What is needed =>
Below is the data. Give it again, complete and exact.

___ Input data ___

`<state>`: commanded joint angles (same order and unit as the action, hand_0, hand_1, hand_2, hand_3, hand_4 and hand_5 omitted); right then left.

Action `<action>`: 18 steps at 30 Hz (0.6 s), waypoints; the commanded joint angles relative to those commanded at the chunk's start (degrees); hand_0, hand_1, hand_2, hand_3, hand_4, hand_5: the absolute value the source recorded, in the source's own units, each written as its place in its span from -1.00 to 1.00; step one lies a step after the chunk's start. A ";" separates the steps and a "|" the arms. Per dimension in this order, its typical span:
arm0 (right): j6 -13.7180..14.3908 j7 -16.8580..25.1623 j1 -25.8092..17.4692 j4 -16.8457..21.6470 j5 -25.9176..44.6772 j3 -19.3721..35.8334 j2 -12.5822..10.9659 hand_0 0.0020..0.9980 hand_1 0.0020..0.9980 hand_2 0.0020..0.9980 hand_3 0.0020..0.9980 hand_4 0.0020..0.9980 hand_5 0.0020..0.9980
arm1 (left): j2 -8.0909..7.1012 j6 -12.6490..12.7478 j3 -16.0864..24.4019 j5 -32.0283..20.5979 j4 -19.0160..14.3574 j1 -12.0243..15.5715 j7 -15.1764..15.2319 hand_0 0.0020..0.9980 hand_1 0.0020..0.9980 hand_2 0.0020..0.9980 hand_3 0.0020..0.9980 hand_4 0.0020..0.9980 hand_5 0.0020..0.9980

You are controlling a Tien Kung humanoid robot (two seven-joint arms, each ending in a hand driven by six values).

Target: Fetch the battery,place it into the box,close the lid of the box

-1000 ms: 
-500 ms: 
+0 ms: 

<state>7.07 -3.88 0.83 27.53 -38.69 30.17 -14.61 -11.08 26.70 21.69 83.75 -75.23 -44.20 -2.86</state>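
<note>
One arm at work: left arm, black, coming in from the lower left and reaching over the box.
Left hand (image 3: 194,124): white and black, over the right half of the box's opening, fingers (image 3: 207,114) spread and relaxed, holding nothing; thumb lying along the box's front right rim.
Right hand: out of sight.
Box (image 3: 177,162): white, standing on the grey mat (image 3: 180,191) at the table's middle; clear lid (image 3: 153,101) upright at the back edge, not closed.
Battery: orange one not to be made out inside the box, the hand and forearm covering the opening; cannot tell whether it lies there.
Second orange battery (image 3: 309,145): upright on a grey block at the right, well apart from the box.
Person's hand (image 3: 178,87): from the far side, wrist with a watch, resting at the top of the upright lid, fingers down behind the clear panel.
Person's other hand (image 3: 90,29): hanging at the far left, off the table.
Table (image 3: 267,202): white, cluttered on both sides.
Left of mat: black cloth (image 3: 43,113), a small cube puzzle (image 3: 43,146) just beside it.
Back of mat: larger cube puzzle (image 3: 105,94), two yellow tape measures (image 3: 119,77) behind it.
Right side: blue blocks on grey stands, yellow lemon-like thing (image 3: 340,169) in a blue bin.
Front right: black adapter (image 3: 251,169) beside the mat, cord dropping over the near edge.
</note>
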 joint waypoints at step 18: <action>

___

Task output =>
`<state>`: commanded joint angles (same order and unit as the action, hand_0, hand_1, hand_2, hand_3, hand_4 and hand_5 omitted); right then left.

Action `<action>`: 18 steps at 30 Hz (0.6 s), waypoints; the commanded joint angles relative to those commanded at the chunk's start (degrees); hand_0, hand_1, hand_2, hand_3, hand_4, hand_5: the absolute value the source recorded, in the source's own units, each written as its place in its span from -1.00 to 1.00; step one lies a step after the chunk's start. A ";" separates the steps and a "|" the arms. Per dimension in this order, its typical span:
arm0 (right): j6 -13.7180..14.3908 j7 -16.8580..25.1623 j1 -25.8092..17.4692 j4 -16.8457..21.6470 j5 -25.9176..44.6772 j3 -19.3721..35.8334 j2 -12.5822..10.9659 hand_0 0.0020..0.9980 hand_1 0.0020..0.9980 hand_2 0.0020..0.9980 hand_3 0.0020..0.9980 hand_4 0.0020..0.9980 hand_5 0.0020..0.9980
arm1 (left): j2 -8.0909..7.1012 j6 -12.6490..12.7478 j3 -16.0864..24.4019 j5 -32.0283..20.5979 j4 -19.0160..14.3574 j1 -12.0243..15.5715 j7 -15.1764..15.2319 hand_0 0.0020..0.9980 hand_1 0.0020..0.9980 hand_2 0.0020..0.9980 hand_3 0.0020..0.9980 hand_4 0.0020..0.9980 hand_5 0.0020..0.9980

You are controlling a Tien Kung humanoid robot (two seven-joint arms, each ending in a hand driven by six values).

Target: Fetch the battery,place it into the box,close the lid of the box

-1000 ms: 
-500 ms: 
+0 ms: 

<state>7.07 -3.88 0.83 27.53 -38.69 30.17 -14.61 -11.08 26.70 21.69 83.75 -75.23 -44.20 -2.86</state>
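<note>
One arm at work: left arm, black, coming in from the lower left and reaching over the box.
Left hand (image 3: 194,124): white and black, over the right half of the box's opening, fingers (image 3: 207,114) spread and relaxed, holding nothing; thumb lying along the box's front right rim.
Right hand: out of sight.
Box (image 3: 177,162): white, standing on the grey mat (image 3: 180,191) at the table's middle; clear lid (image 3: 153,101) upright at the back edge, not closed.
Battery: orange one not to be made out inside the box, the hand and forearm covering the opening; cannot tell whether it lies there.
Second orange battery (image 3: 309,145): upright on a grey block at the right, well apart from the box.
Person's hand (image 3: 178,87): from the far side, wrist with a watch, resting at the top of the upright lid, fingers down behind the clear panel.
Person's other hand (image 3: 90,29): hanging at the far left, off the table.
Table (image 3: 267,202): white, cluttered on both sides.
Left of mat: black cloth (image 3: 43,113), a small cube puzzle (image 3: 43,146) just beside it.
Back of mat: larger cube puzzle (image 3: 105,94), two yellow tape measures (image 3: 119,77) behind it.
Right side: blue blocks on grey stands, yellow lemon-like thing (image 3: 340,169) in a blue bin.
Front right: black adapter (image 3: 251,169) beside the mat, cord dropping over the near edge.
</note>
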 joint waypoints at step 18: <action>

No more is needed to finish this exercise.